Either Starmer is lying about the whole thing, or else he is so incompetent that if you wanted someone to organise a piss-up in a brewery he’d be the last person you’d send for.
The only thing that can save him as a result, it seems, is a calculation that he’ll be handy to have around as a scapegoat when the upcoming election is a disaster.
Keir Starmer’s rapid fall from political grace may be self-inflicted, but it’s really sad. Public life everywhere needs people with good and honourable instincts.
Sadly, that’s not enough. You have to have skill as well as decency.
Micheál Martin has both. I’ve never been a Fianna Fáil member or voter, but I’m at a bit of a loss to understand the antipathy to him that seems to be ever-present in his own party.
Sure, he led Fianna Fáil to its worst ever defeat in the disastrous election of 2011 — his first election as leader. But it’s entirely arguable he saved his party from a worse fate by spirited and vigorous campaigning.
Most of us, I reckon, were ready to write the party’s obituary at that stage. But, although he’s never recaptured ancient glories, he slowly but surely built his party back to being the largest party in the Dáil, and once again a party of government.
He’s a man who has been on a journey throughout his political life — a strongly republican politician who scorns Sinn Féin; a pro-lifer who had a profound effect on the Repeal the Eighth campaign by openly supporting it; the leader of Ireland’s most conservative political party who was an early advocate for equal marriage.
And he’s made some weird mistakes. His decision to promote Jim Gavin as Fianna Fáil’s presidential candidate, which clearly stemmed from his opposition to Bertie Ahern for the same job, was a pure, unadulterated disaster he was lucky to survive.
(If Starmer had done it, it would be seen as another example of his haplessness.)
Micheál now stands accused by his own as being massively out of touch over the fuel protests — which was after all the kind of campaign whose vanguard would once have been led by FF personages.
He’ll fight on, I’ve no doubt. The strongest thing he has going for him is there’s no obvious replacement — at least none willing to unsheathe a dagger, in the way he himself did with Brian Cowen.
And certainly none that could tell us what they’d have done differently during the protests. Different times, different strokes, I guess.
Now, both he and his colleague across the water (whom he stoutly defended, don’t forget, in front of the bully Trump), are staring into the abyss.
Starmer is only a wet day in the job, but has stumbled every single day, it seems.
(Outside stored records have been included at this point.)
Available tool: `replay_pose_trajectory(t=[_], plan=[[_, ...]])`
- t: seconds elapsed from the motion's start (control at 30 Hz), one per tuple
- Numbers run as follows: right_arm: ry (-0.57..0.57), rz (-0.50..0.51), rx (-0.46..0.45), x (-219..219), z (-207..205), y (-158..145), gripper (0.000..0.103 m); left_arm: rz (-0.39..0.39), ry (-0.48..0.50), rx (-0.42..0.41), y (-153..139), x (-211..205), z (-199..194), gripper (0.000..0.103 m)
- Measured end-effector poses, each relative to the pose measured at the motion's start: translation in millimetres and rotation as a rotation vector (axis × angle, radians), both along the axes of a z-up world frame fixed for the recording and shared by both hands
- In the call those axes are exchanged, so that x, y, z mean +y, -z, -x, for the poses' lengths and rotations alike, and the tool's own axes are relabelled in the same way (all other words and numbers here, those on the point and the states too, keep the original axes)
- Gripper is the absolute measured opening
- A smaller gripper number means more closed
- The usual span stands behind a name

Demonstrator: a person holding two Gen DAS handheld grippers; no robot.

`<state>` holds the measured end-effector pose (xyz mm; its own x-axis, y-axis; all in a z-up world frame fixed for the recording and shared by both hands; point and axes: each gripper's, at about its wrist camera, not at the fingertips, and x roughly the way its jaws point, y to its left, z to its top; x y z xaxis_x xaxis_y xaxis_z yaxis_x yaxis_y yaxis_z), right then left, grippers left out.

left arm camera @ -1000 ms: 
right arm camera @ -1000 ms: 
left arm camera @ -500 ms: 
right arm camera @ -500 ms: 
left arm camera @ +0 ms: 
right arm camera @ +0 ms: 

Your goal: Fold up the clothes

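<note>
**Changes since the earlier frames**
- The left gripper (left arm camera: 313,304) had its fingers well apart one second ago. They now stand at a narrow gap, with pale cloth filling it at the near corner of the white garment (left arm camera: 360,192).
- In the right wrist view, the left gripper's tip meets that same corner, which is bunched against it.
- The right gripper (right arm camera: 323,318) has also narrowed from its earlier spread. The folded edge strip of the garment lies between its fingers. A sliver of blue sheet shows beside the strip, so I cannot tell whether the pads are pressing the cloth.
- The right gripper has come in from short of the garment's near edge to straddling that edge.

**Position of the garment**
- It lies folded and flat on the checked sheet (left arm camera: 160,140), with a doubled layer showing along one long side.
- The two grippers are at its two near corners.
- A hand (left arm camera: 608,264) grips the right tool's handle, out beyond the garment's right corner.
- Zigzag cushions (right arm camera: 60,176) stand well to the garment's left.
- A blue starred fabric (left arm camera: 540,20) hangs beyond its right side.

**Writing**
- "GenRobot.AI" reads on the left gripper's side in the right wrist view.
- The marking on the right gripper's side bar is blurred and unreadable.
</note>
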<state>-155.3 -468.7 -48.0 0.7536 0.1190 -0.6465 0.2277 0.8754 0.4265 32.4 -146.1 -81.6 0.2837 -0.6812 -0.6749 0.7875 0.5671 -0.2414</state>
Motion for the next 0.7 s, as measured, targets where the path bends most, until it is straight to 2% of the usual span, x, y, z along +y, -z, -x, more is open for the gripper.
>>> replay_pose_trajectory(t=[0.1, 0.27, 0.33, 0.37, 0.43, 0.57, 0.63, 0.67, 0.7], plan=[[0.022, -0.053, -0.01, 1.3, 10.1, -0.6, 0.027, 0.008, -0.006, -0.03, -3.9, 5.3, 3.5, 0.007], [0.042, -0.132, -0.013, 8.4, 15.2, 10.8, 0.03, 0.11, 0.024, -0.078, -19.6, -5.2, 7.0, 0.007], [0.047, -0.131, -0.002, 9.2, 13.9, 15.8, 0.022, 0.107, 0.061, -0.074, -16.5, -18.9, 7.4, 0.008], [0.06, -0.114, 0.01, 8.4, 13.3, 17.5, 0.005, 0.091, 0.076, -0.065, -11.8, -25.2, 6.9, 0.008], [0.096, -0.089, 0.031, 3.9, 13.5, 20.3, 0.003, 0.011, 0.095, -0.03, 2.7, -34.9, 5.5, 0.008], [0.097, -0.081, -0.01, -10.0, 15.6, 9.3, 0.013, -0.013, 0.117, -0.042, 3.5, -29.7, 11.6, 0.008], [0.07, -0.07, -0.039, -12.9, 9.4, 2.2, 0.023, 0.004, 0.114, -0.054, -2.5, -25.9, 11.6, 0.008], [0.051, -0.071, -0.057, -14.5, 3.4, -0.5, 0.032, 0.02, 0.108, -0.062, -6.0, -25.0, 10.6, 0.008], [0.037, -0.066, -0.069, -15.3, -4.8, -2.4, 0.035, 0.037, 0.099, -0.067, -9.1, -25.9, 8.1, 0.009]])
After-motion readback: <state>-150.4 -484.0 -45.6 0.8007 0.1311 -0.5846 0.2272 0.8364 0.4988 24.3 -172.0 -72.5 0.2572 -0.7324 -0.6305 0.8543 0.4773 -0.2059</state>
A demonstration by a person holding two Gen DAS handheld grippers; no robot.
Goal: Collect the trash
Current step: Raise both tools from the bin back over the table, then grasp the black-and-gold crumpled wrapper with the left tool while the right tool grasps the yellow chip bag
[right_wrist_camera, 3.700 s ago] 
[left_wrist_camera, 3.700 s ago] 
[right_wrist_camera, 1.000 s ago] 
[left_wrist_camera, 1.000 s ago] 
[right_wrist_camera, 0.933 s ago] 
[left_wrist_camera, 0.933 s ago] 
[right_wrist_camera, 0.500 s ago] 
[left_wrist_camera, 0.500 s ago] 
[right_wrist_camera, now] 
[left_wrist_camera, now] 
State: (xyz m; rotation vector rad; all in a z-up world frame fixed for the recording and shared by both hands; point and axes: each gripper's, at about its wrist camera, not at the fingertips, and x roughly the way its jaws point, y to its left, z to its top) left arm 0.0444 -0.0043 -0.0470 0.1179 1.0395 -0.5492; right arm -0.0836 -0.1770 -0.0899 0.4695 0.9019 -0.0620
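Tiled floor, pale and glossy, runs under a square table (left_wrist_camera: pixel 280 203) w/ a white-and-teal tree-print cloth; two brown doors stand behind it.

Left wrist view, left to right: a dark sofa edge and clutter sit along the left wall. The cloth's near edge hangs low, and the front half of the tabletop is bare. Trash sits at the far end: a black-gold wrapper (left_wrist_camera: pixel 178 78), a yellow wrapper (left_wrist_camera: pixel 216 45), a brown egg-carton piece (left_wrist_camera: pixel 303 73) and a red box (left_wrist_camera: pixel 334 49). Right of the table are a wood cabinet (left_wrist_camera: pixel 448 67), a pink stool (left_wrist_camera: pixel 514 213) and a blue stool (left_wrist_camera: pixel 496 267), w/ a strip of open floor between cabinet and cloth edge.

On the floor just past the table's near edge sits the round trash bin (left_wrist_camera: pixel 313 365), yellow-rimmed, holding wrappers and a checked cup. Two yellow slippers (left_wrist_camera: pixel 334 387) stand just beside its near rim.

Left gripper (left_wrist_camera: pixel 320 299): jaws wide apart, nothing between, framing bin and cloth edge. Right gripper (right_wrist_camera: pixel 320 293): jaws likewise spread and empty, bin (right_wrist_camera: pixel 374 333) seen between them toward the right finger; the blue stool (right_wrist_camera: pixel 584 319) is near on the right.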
Micheál Martin is the longest serving leader of Fianna Fáil, with the single exception of Dev.
Long or short, they are both likely, I think, to prove that every political career sooner or later runs out of road.
The only question remaining to be settled, I’m guessing, is on whose terms they are going to leave. Keir Starmer is kicking against that question.
I’m beginning to wonder if instead, Micheál Martin is quietly beginning to think about it.